Hacia fines del año pasado, tras la asunción de la presidenta Cristina Fernández, parecía que se iban a empezar a llevar bien. Con bombos y platillos y después de cuatro años de no verse la cara, las partes anunciaban una reunión que encauzaría el diálogo. Pero, en poco menos de nueve meses, la relación entre el Gobierno kirchnerista y la Iglesia católica pasó de ser mala a pésima.

Primero, Alberto Iribarne. Para el Vaticano, era un capricho que los Kirchner quisieran ubicar a un hombre divorciado como embajador ante la Santa Sede. Para los Kirchner, era un capricho que el Vaticano rechazara a un hombre de trayectoria “intachable”.
En marzo, llegó el conflicto con los productores agropecuarios y la lluvia de críticas opositoras ante la falta de consenso. La Iglesia se subió al carro, cuestionó que el Gobierno no recibiera a los representantes del campo, le exigió “gestos de grandeza” y alertó sobre la posible fragmentación social que provocaría la contienda.
Aunque, como explica el párroco y asesor del Centro Pablo VI para la Difusión de la Doctrina Social, Agustín Espina, en ningún momento se ofreció como mediadora.
“La Conferencia Episcopal Argentina (CEA) recalcó que solo intervendría si se lo pedían, como no fue así, se limitó a auspiciar un acuerdo entre las partícipes de la disputa”, afirma.
La Iglesia se invistió como órgano de presión y, por si no alcanzara, en el medio saltó el obispo de San Isidro y presidente de la Comisión de Pastoral Social del Episcopado, monseñor Jorge Casaretto, a decir que había más pobres que los que declaraban las cifras oficiales y que una prueba fehaciente de ello era que en las sedes de Cáritas cada vez iban más personas a pedir comida.
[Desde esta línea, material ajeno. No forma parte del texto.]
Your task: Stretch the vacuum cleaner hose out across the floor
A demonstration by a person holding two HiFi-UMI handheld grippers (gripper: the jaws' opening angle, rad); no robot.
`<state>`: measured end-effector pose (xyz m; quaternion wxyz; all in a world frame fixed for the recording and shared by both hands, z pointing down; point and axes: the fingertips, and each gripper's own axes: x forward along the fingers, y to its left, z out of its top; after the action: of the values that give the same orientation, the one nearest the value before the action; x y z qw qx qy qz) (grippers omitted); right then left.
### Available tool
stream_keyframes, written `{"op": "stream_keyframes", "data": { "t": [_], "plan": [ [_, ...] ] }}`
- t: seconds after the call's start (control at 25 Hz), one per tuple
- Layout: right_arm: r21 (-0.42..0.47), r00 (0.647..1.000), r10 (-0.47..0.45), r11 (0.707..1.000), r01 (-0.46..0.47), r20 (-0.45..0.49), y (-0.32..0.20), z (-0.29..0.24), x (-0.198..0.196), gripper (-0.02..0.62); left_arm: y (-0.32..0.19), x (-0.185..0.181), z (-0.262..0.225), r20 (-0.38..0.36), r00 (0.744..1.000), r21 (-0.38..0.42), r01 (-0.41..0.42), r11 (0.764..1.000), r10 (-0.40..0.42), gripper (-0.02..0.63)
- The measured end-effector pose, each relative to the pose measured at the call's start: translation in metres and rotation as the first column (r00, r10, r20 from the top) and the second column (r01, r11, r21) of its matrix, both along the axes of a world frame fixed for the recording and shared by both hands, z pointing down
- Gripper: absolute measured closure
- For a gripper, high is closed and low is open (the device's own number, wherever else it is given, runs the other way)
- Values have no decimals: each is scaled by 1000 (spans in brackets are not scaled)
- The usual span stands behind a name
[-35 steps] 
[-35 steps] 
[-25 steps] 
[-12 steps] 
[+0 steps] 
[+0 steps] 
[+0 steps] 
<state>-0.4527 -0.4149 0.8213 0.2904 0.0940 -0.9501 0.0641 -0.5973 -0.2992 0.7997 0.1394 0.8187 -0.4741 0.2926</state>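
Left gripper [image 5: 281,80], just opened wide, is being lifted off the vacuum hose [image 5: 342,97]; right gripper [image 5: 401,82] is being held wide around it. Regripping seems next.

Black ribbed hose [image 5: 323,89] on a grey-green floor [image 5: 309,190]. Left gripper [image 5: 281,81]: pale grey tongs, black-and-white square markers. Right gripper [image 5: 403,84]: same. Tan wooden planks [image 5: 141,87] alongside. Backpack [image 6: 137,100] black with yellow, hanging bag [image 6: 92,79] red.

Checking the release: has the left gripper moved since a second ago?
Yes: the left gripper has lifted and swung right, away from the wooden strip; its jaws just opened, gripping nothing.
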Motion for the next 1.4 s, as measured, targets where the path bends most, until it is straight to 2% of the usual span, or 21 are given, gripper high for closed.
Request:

Sin embargo, más allá de haber tomado partida en varias cuestiones políticas de este año, la Iglesia ha dejado de ocupar un lugar de referencia para el gobierno de turno, como en otras etapas históricas de la Argentina.
Según el padre Espina, la Iglesia no dejó de ser un actor político sino que sufrió un corrimiento de su rol tradicional en el ámbito político-social a partir de la gestión de Néstor Kirchner, comenzada en 2003, ya que el ex presidente no quería mostrarse con el Episcopado.
“Antes tenía un fuerte arraigo en la sociedad y cumplía un papel de mediadora. Hoy la Iglesia convoca a los fieles y laicos trabajando desde las bases, no desde las cúpulas como solía hacerlo”, sostiene.
Por otra parte, Espina aclara que la Iglesia no constituye una oposición al Gobierno. “Al ser autoritario, ve a toda voz disonante como contraria, pero no es así”, advierte.
Poco coincide con esta postura Horacio Verbitsky, periodista y autor del libro Cristo Vence, que cuenta los vínculos entre el poder eclesiástico y el político. “El Episcopado acusa a los Kirchner de ser autoritarios cuando chocan porque unos pugnan por un Estado católico y otros, por uno laico. Además, no hay gobierno más autoritario que el de la Iglesia católica, en el que quien manda es elegido sólo por cien personas”, replica.

Para sostenerse, Verbitsky cita un episodio de la historia argentina que demuestran que las relaciones entre la Iglesia y el poder político distan de ser armoniosas. “En 1884, fue el primer conflicto importante cuando el entonces presidente Julio Roca expulsó al delegado papal Luis Mattera por entrometerse en asuntos del Estado”, ejemplifica.
En ese mismo período, el Registro Civil y la educación primaria dejaron de ser materia de la Iglesia católica y pasaron a ser controlados por el Gobierno. Durante la segunda presidencia de Juan Perón, en 1951, sucedió algo similar aunque a modo de castigo al Episcopado. Perón y el obispado competían por el estandarte de justicia social que solía cargar la Iglesia.
La cúpula eclesiástica apoyó al golpe militar de 1955, al igual que el de 1930 y 1943. La diferencia fue que, en los años siguientes, muchos padres y curas se volcaron al peronismo como forma de arrepentimiento por haber dado el visto bueno al Onganiato y sus consecuentes asesinatos y persecuciones.
El gobierno militar que duró de 1976 a 1983 también contó con la complicidad de la Iglesia, que guardó silencio ante las crecientes desapariciones. Recién con la vuelta de la democracia, una nueva camada de obispos se redimió y pidió disculpas. “Ahí es cuando el Episcopado empieza hablar junto a los pobres, alejándose un poco de la escena política”, puntualiza Espina.